Segundo ejemplo: el famoso, y como la «revolución franquista», debate pendiente del próximo día 20. La clase política está enfebrecida con el tema. Y, como siempre, y habitual, lo importante en las vísperas no es el fondo de la cuestión, sino si saldrá, y cómo, en televisión. Seguimos con lo mismo: reparto de los espacios y todo lo demás. Los problemas no son importantes en función de su peso específico, sino por su reflejo en la pequeña pantalla. ¿Se imaginan a Margaret Thatcher o a Carter, y a sus respectivos parlamentos, midiendo al milímetro sus apariciones en las cámaras e intentando definir el sistema del debate? Que a estas alturas, y después de tres años de reforma, el acontecimiento político del año vaya a ser la comparecencia ante el Parlamento del jefe del Gobierno y la discusión directa de los problemas nos indica dónde estamos exactamente y los niveles reales en que se mueve la política española. Por otra parte, hay que decir que existen indicadores preocupantes en relación con el debate en cuestión, además de la falsa expectativa creada. El país no está para juegos de palabras, ni mucho menos para asistir a una fácil reyerta de mutuas acusaciones. Bien venido sea el enfrentamiento partidario, cuanto más duro mejor, y el contraste de soluciones sobre los problemas concretos. Pero la agresividad gratuita y la exhibición de malos modales es un modo como otro cualquiera de escamotear el fondo de los problemas. La responsabilidad del Gobierno es grande, la mayor. Pero la oposición no puede caer en el juego de las abstracciones. Tampoco en no aceptar la parte de crítica que puede corresponderle. Es una anécdota, pero esa costumbre de algunos sectores socialistas de aporrear los pupitres «por alusiones» es una muestra de lo que no debería pasar el próximo martes, donde la pasión política, legítima, tendría que venir sin la ganga de los desplantes innecesarios. El Gobierno tiene muchas cosas que explicar, si es que puede y sabe. Y quiere. Lo que tampoco está claro. Pero caer en la trampa de la pelea no es lo que el país necesita en estos momentos. De acuerdo con que este Parlamento ha sido y es una especie de sosa balsa de aceite en comparación con otros. ¿Está la salida en cambiar el debate en profundidad por el improperio y la mutua demagogia, como se vislumbra en estos días previos? Dudoso. Las raíces de la falta de eco popular son, sin duda, otras. Y hay que ir a ellas.

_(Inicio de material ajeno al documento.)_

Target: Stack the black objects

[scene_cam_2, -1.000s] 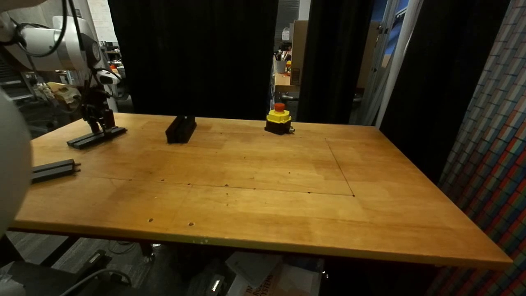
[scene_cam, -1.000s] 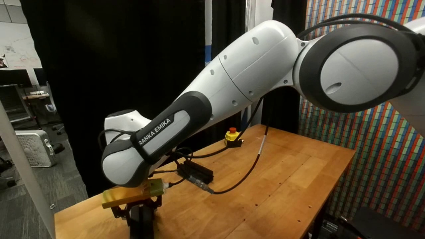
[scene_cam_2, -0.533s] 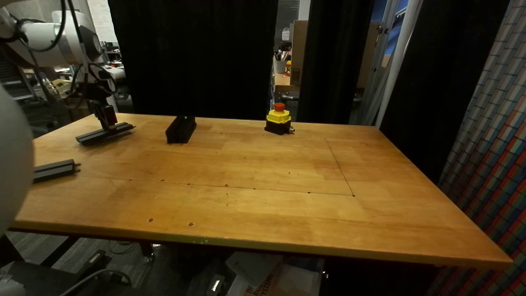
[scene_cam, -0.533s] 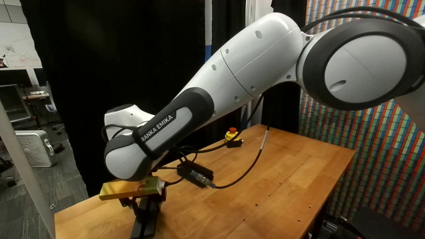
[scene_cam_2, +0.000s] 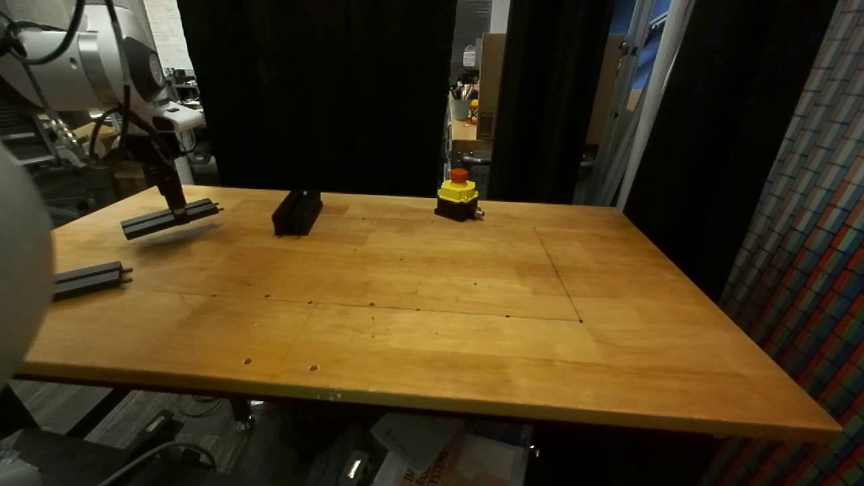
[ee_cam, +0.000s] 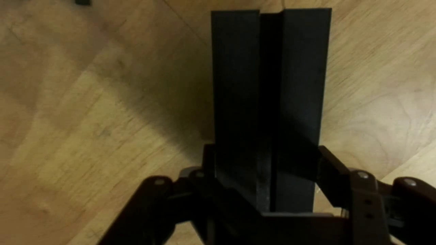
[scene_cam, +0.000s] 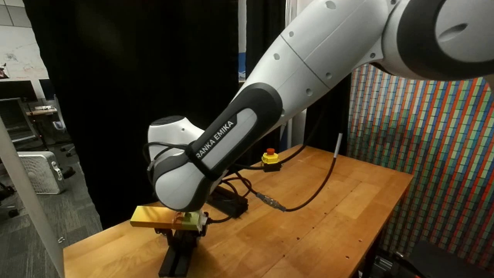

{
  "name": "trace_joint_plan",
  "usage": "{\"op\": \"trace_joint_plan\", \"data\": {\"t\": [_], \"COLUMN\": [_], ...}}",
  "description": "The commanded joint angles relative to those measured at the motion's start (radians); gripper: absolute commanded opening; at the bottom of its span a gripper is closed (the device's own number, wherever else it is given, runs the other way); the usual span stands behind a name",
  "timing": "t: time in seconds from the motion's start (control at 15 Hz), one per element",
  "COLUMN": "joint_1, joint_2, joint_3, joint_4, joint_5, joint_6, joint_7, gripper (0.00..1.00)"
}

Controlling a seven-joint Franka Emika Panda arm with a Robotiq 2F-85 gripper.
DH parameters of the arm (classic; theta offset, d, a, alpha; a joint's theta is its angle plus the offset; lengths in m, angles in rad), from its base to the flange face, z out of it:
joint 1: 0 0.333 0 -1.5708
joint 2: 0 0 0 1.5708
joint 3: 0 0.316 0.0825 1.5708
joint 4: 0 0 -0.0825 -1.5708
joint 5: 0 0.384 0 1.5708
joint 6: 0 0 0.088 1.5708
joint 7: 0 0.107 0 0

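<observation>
In the wrist view, we see the fingers (ee_cam: 332, 170) clamped on both long sides of a matte-black rectangular bar (ee_cam: 269, 102), grooved along its top; its long axis runs straight out from between them.

In an exterior view, we find that bar just above the brown wooden worktop (scene_cam_2: 432, 270), its shadow beneath, near a taller matte-black grooved block (scene_cam_2: 297, 214), perhaps bars already stacked. The bar's pinned end points roughly towards the block. On that same side of the block, nearer the camera, a loose grey-black bar (scene_cam_2: 91, 280) rests.

In an exterior view, the held bar (scene_cam: 175, 262) is nearer the camera than the block (scene_cam: 231, 205), and their long axes lie crosswise. We judge the carry to the block to be in hand; next, the bar should rise above the block, turn to match its axis and come down flush.
</observation>
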Motion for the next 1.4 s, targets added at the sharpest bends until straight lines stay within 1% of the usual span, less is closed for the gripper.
{"op": "trace_joint_plan", "data": {"t": [0.0, 0.2, 0.47, 0.87, 1.07, 1.33], "joint_1": [-0.042, -0.059, -0.069, -0.095, -0.103, -0.100], "joint_2": [-0.149, -0.213, -0.290, -0.349, -0.359, -0.361], "joint_3": [0.043, 0.070, 0.091, 0.155, 0.184, 0.201], "joint_4": [-0.246, -0.365, -0.450, -0.490, -0.515, -0.544], "joint_5": [0.014, 0.017, 0.005, 0.032, 0.057, 0.084], "joint_6": [0.172, 0.264, 0.281, 0.285, 0.302, 0.320], "joint_7": [0.006, -0.002, 0.003, -0.006, 0.012, 0.060], "gripper": [0.46, 0.46, 0.46, 0.46, 0.46, 0.46]}}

Volvemos al principio. Una serie de circunstancias se han confabulado estos días para demostrarnos que estamos con el freno puesto. Algunos sectores han logrado incluso la marcha atrás. ¿Es consciente el Gobierno de lo que se juega la democracia, no el día 20, sino en las próximas semanas o meses? Los síntomas no son alentadores. Sería triste que al final la vieja polémica, entre ruptura y reforma, se resolviese por la entronización de la involución. Y eso sería ya bastante más grave que el desencanto.